I am new to the spark and unable to figure out the solution for the following problem.
I have a JSON file to parse and then create a couple of metrics and write the data back into the JSON format.
now following is my code I am using
import org.apache.spark.sql._
import org.apache.log4j.{Level, Logger}
import org.apache.spark.sql.functions._
object quick2 {
def main(args: Array[String]): Unit = {
Logger.getLogger("org").setLevel(Level.ERROR)
val spark = SparkSession
.builder
.appName("quick1")
.master("local[*]")
.getOrCreate()
val rawData = spark.read.json("/home/umesh/Documents/Demo2/src/main/resources/sampleQuick.json")
val mat1 = rawData.select(rawData("mal_name"),rawData("cust_id")).distinct().orderBy("cust_id").toJSON.cache()
val mat2 = rawData.select(rawData("file_md5"),rawData("mal_name")).distinct().orderBy(asc("file_md5")).toJSON.cache()
val write1 = mat1.coalesce(1).toJavaRDD.saveAsTextFile("/home/umesh/Documents/Demo2/src/test/mat1/")

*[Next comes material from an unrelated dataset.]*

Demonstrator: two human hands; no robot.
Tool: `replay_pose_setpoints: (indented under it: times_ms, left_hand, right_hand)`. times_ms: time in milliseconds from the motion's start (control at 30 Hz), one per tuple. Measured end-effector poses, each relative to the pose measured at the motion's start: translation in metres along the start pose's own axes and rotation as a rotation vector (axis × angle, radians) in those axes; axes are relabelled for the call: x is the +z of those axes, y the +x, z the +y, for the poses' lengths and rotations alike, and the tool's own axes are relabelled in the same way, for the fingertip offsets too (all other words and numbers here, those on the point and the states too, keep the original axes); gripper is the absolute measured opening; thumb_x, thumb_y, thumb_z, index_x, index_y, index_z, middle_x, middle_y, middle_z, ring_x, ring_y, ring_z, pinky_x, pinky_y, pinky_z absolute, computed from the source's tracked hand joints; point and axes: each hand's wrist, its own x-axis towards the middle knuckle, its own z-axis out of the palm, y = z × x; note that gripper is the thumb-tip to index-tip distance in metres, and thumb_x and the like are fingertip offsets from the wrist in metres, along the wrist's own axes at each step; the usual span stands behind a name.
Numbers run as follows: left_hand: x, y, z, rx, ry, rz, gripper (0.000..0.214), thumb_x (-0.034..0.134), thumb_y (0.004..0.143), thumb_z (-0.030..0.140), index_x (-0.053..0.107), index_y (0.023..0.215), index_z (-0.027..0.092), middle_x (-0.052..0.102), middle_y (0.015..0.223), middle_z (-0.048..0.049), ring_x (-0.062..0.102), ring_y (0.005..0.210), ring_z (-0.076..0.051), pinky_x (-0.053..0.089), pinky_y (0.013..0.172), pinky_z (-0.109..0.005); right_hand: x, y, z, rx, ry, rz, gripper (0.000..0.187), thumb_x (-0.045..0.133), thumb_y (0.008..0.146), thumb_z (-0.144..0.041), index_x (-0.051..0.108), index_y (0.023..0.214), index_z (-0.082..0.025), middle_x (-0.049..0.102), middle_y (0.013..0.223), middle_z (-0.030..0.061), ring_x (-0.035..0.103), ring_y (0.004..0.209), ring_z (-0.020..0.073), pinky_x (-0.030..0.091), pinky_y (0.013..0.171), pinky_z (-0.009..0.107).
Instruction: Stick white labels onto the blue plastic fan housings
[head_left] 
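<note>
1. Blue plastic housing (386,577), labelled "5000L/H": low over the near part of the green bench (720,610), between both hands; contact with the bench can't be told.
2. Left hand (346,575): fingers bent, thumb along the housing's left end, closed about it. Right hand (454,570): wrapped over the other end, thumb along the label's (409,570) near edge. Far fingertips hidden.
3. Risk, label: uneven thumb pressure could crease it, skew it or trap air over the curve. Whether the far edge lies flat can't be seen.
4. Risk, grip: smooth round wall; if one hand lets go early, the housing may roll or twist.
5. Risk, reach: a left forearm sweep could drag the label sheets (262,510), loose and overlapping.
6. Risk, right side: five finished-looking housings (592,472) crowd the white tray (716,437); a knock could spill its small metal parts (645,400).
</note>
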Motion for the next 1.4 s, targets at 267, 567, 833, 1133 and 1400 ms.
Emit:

val write = mat2.coalesce(1).toJavaRDD.saveAsTextFile("/home/umesh/Documents/Demo2/src/test/mat2/")
}
}
Now above code is writing the proper json format. However, matrices can contain duplicate result as well example:
md5 mal_name
1 a
1 b
2 c
3 d
3 e
so with above code every object is getting written in single line
like this
{"file_md5":"1","mal_name":"a"}
{"file_md5":"1","mal_name":"b"}
{"file_md5":"2","mal_name":"c"}
{"file_md5":"3","mal_name":"d"}
and so on.
but I want to combine the data of common keys:
so the output should be
{"file_md5":"1","mal_name":["a","b"]}
can somebody please suggest me what shall I do here. Or if there is any other better way to approach this problem.
Thanks!